_What is needed_: What you submit must be an exact copy of the listing below, with no images in it.

_Data extract_:
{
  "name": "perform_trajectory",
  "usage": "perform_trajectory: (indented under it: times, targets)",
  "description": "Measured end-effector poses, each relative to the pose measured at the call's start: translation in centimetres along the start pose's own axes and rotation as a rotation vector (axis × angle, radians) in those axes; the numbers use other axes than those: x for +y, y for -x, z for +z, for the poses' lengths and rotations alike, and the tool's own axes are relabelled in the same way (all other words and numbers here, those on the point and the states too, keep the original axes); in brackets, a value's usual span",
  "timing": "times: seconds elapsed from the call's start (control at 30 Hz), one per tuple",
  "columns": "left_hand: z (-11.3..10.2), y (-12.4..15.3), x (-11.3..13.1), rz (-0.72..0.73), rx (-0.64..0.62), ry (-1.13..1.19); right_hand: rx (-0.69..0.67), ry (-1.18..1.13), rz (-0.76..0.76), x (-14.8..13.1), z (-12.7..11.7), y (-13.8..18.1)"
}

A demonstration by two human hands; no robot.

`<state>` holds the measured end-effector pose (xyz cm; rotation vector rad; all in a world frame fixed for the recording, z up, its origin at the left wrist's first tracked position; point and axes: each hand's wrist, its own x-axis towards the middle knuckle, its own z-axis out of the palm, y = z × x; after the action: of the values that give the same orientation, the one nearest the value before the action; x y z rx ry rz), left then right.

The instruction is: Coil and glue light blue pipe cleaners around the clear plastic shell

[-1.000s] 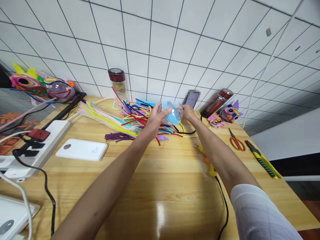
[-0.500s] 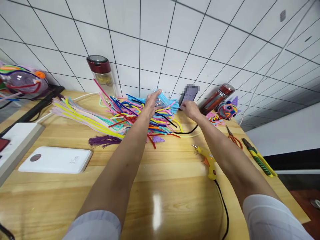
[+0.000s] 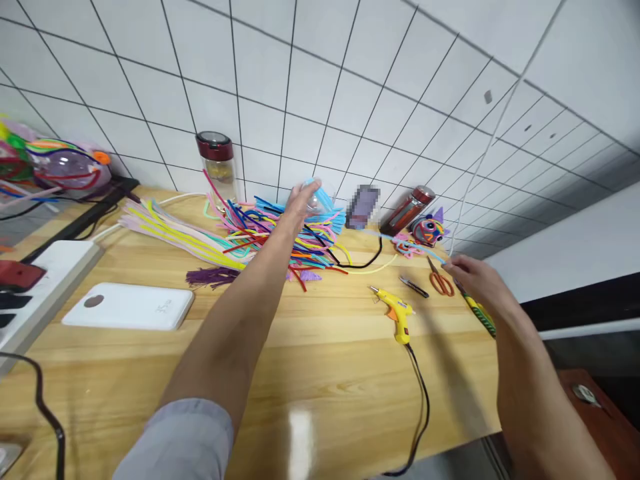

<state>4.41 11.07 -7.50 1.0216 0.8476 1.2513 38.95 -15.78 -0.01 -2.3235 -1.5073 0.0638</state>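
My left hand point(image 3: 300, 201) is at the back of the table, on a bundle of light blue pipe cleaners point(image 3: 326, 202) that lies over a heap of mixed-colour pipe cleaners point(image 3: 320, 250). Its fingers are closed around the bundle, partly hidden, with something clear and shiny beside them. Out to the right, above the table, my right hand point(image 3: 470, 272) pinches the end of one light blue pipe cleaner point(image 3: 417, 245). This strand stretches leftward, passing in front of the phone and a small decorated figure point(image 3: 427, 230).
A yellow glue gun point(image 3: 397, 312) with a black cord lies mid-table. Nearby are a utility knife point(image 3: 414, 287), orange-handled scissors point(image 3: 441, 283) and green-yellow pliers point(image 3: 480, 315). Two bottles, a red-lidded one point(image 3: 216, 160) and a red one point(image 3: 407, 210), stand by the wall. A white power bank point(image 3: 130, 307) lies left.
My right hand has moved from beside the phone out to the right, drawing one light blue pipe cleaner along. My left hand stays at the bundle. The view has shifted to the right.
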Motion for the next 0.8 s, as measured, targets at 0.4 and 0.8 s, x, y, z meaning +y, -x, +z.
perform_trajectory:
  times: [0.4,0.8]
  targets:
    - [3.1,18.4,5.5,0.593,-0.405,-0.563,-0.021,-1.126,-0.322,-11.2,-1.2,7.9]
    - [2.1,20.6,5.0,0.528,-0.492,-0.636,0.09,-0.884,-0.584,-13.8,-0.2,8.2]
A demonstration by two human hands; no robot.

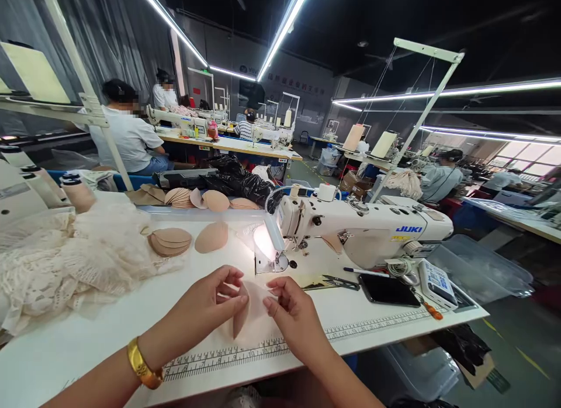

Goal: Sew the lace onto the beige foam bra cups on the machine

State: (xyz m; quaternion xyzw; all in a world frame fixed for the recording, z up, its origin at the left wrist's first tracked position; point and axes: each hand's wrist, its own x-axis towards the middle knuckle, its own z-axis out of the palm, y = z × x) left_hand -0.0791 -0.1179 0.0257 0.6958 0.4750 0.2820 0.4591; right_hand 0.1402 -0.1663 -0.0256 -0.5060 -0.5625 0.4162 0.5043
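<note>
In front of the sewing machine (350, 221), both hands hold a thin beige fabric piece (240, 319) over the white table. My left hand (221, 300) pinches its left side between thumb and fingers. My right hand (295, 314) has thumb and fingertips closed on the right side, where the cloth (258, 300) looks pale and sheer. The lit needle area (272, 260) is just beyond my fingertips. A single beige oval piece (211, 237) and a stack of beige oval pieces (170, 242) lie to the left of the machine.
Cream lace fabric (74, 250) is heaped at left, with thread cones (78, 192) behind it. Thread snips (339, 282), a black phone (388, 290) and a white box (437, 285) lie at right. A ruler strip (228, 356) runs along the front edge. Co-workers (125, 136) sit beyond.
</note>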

_Exercise response_:
{
  "name": "perform_trajectory",
  "usage": "perform_trajectory: (indented under it: times, targets)",
  "description": "Measured end-effector poses, each relative to the pose measured at the call's start: translation in centimetres along the start pose's own axes and rotation as a rotation vector (axis × angle, radians) in those axes; the numbers use other axes than those: x for +y, y for -x, z for +z, for the poses' lengths and rotations alike, and the tool's own axes are relabelled in the same way (all other words and numbers here, those on the point and the states too, keep the original axes); in brackets, a value's usual span",
  "timing": "times: seconds elapsed from the call's start (control at 30 Hz), one per tuple",
  "columns": "left_hand: z (-11.3..10.2), y (-12.4..15.3), x (-11.3..13.1), rz (-0.72..0.73), rx (-0.64..0.62), ry (-1.13..1.19); right_hand: rx (-0.69..0.67), ry (-1.18..1.13), rz (-0.76..0.76), x (-14.8..13.1), z (-12.7..11.7), y (-13.8..18.1)"
}

A demonstration by two human hands; no robot.

`<state>` holds the measured end-effector pose (xyz cm; rotation vector rad; all in a world frame fixed for the recording, z up, its origin at the left wrist's first tracked position; point and axes: each hand's wrist, its own x-axis towards the middle knuckle, its own z-axis out of the palm, y = z × x; after the action: of the values that give the same orientation, the one nearest the value before the action; x y z rx ry rz), left then right.

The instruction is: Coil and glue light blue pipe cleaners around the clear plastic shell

[-1.000s] 
[-0.500s] 
[+0.000s] 

<state>4.41 11.07 -7.50 1.0216 0.8476 1.2513 38.95 -15.78 -0.01 -2.3235 -1.5073 0.0638</state>
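My left hand point(image 3: 300, 201) is at the back of the table, on a bundle of light blue pipe cleaners point(image 3: 326, 202) that lies over a heap of mixed-colour pipe cleaners point(image 3: 320, 250). Its fingers are closed around the bundle, partly hidden, with something clear and shiny beside them. Out to the right, above the table, my right hand point(image 3: 470, 272) pinches the end of one light blue pipe cleaner point(image 3: 417, 245). This strand stretches leftward, passing in front of the phone and a small decorated figure point(image 3: 427, 230).
A yellow glue gun point(image 3: 397, 312) with a black cord lies mid-table. Nearby are a utility knife point(image 3: 414, 287), orange-handled scissors point(image 3: 441, 283) and green-yellow pliers point(image 3: 480, 315). Two bottles, a red-lidded one point(image 3: 216, 160) and a red one point(image 3: 407, 210), stand by the wall. A white power bank point(image 3: 130, 307) lies left.
My right hand has moved from beside the phone out to the right, drawing one light blue pipe cleaner along. My left hand stays at the bundle. The view has shifted to the right.
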Motion for the next 0.8 s, as measured, targets at 0.4 and 0.8 s, x, y, z meaning +y, -x, +z.
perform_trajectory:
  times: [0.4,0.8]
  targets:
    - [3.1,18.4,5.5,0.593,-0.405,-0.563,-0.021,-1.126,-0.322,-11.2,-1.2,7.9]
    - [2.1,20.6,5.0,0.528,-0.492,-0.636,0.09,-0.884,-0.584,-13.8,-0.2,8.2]
A demonstration by two human hands; no robot.


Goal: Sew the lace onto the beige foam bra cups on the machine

State: (xyz m; quaternion xyzw; all in a world frame fixed for the recording, z up, its origin at the left wrist's first tracked position; point and axes: each hand's wrist, its own x-axis towards the middle knuckle, its own z-axis out of the palm, y = z × x) left_hand -0.0791 -0.1179 0.0257 0.6958 0.4750 0.2820 0.4591; right_hand 0.1402 -0.1663 -0.0256 -0.5060 -0.5625 0.4162 0.5043
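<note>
In front of the sewing machine (350, 221), both hands hold a thin beige fabric piece (240, 319) over the white table. My left hand (221, 300) pinches its left side between thumb and fingers. My right hand (295, 314) has thumb and fingertips closed on the right side, where the cloth (258, 300) looks pale and sheer. The lit needle area (272, 260) is just beyond my fingertips. A single beige oval piece (211, 237) and a stack of beige oval pieces (170, 242) lie to the left of the machine.
Cream lace fabric (74, 250) is heaped at left, with thread cones (78, 192) behind it. Thread snips (339, 282), a black phone (388, 290) and a white box (437, 285) lie at right. A ruler strip (228, 356) runs along the front edge. Co-workers (125, 136) sit beyond.
</note>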

The complete output has now been given.